Work item - Reproduce this listing in full.

Supplied information -
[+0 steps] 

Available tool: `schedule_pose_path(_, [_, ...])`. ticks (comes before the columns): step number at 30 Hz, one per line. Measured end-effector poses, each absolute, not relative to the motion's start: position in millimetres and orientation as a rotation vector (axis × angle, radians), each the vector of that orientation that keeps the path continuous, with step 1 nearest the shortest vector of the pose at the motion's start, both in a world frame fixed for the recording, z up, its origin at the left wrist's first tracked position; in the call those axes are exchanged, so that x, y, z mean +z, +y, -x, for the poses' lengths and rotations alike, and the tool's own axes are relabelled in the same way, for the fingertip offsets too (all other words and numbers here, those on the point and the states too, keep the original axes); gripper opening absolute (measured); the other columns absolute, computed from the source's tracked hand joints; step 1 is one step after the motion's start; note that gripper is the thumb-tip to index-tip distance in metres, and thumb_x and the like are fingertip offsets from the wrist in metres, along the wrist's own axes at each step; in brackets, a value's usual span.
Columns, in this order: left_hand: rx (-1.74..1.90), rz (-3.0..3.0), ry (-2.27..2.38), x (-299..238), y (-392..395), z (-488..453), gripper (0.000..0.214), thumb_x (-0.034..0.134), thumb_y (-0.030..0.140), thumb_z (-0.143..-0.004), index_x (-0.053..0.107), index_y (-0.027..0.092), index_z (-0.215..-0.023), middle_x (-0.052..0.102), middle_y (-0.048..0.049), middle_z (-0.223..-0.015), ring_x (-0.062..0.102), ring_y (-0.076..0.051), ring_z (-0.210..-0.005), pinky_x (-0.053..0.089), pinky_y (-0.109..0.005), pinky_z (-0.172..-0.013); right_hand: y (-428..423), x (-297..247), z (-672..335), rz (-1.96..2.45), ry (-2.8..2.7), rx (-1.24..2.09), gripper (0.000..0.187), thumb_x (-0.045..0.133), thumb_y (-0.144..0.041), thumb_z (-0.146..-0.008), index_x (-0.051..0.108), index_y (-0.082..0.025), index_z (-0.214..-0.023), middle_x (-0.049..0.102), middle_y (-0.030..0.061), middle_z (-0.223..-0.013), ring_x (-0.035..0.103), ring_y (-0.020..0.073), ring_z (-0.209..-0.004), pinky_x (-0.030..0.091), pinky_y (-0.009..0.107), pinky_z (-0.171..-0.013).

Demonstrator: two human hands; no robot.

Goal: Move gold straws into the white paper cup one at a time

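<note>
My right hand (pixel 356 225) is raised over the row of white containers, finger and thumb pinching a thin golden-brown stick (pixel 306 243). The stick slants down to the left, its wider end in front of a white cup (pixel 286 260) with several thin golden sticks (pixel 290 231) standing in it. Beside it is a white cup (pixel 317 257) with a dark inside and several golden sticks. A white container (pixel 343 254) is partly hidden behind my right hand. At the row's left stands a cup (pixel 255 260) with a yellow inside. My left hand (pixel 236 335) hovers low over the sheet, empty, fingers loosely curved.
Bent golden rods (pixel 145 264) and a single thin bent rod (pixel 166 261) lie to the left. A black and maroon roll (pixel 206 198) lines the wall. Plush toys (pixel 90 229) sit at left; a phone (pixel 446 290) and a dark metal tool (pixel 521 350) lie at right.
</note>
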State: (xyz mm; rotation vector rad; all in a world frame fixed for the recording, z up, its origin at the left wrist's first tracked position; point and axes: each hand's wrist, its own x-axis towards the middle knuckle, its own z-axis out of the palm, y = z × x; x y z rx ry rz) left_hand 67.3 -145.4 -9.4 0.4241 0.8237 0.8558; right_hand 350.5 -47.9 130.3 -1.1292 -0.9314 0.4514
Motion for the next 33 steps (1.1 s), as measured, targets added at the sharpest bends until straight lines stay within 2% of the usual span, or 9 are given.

Solved exercise -
[+0 steps] 

Available tool: `schedule_pose_path(_, [_, ...])`. ticks (comes before the columns): step number at 30 Hz, one per line. Measured end-effector poses, each absolute, not relative to the motion's start: position in millimetres and orientation as a rotation vector (axis × angle, radians), each the vector of that orientation that keeps the path continuous, with step 1 nearest the shortest vector of the pose at the motion's start, both in a world frame fixed for the recording, z up, its origin at the left wrist's first tracked position; in the call those axes are exchanged, so that x, y, z mean +z, +y, -x, for the poses' lengths and rotations alike, and the tool's own axes are relabelled in the same way, for the fingertip offsets too (all other words and numbers here, those on the point and the states too, keep the original axes); gripper opening absolute (measured); the other columns absolute, computed from the source's tracked hand joints; step 1 is one step after the motion's start; note that gripper is the thumb-tip to index-tip distance in metres, and thumb_x and the like are fingertip offsets from the wrist in metres, along the wrist's own axes at each step; in brackets, a value's usual span.
Columns, in this order: left_hand: rx (-1.74..1.90), rz (-3.0..3.0), ry (-2.27..2.38), x (-299..238), y (-392..395), z (-488..453), gripper (0.000..0.214), thumb_x (-0.034..0.134), thumb_y (-0.030..0.140), thumb_z (-0.143..-0.004), index_x (-0.053..0.107), index_y (-0.027..0.092), index_z (-0.215..-0.023), middle_x (-0.052..0.102), middle_y (-0.048..0.049), middle_z (-0.223..-0.015), ring_x (-0.062..0.102), ring_y (-0.076..0.051), ring_z (-0.210..-0.005), pinky_x (-0.053..0.089), pinky_y (-0.109..0.005), pinky_z (-0.172..-0.013); right_hand: y (-428..423), x (-297..247), z (-672..335), rz (-1.96..2.45), ry (-2.8..2.7), rx (-1.24..2.09), gripper (0.000..0.187), thumb_x (-0.045..0.133), thumb_y (-0.144..0.041), thumb_z (-0.146..-0.008), index_x (-0.051..0.108), index_y (-0.082..0.025), index_z (-0.214..-0.023), middle_x (-0.049..0.102), middle_y (-0.030..0.061), middle_z (-0.223..-0.013), ring_x (-0.035..0.103), ring_y (-0.020..0.073), ring_z (-0.209..-0.004), pinky_x (-0.030..0.091), pinky_y (-0.009..0.107), pinky_z (-0.171..-0.013).

Demonstrator: two human hands; no robot.

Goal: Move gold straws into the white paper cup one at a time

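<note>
My right hand (pixel 356 225) is raised over the row of white containers, finger and thumb pinching a thin golden-brown stick (pixel 306 243). The stick slants down to the left, its wider end in front of a white cup (pixel 286 260) with several thin golden sticks (pixel 290 231) standing in it. Beside it is a white cup (pixel 317 257) with a dark inside and several golden sticks. A white container (pixel 343 254) is partly hidden behind my right hand. At the row's left stands a cup (pixel 255 260) with a yellow inside. My left hand (pixel 236 335) hovers low over the sheet, empty, fingers loosely curved.
Bent golden rods (pixel 145 264) and a single thin bent rod (pixel 166 261) lie to the left. A black and maroon roll (pixel 206 198) lines the wall. Plush toys (pixel 90 229) sit at left; a phone (pixel 446 290) and a dark metal tool (pixel 521 350) lie at right.
</note>
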State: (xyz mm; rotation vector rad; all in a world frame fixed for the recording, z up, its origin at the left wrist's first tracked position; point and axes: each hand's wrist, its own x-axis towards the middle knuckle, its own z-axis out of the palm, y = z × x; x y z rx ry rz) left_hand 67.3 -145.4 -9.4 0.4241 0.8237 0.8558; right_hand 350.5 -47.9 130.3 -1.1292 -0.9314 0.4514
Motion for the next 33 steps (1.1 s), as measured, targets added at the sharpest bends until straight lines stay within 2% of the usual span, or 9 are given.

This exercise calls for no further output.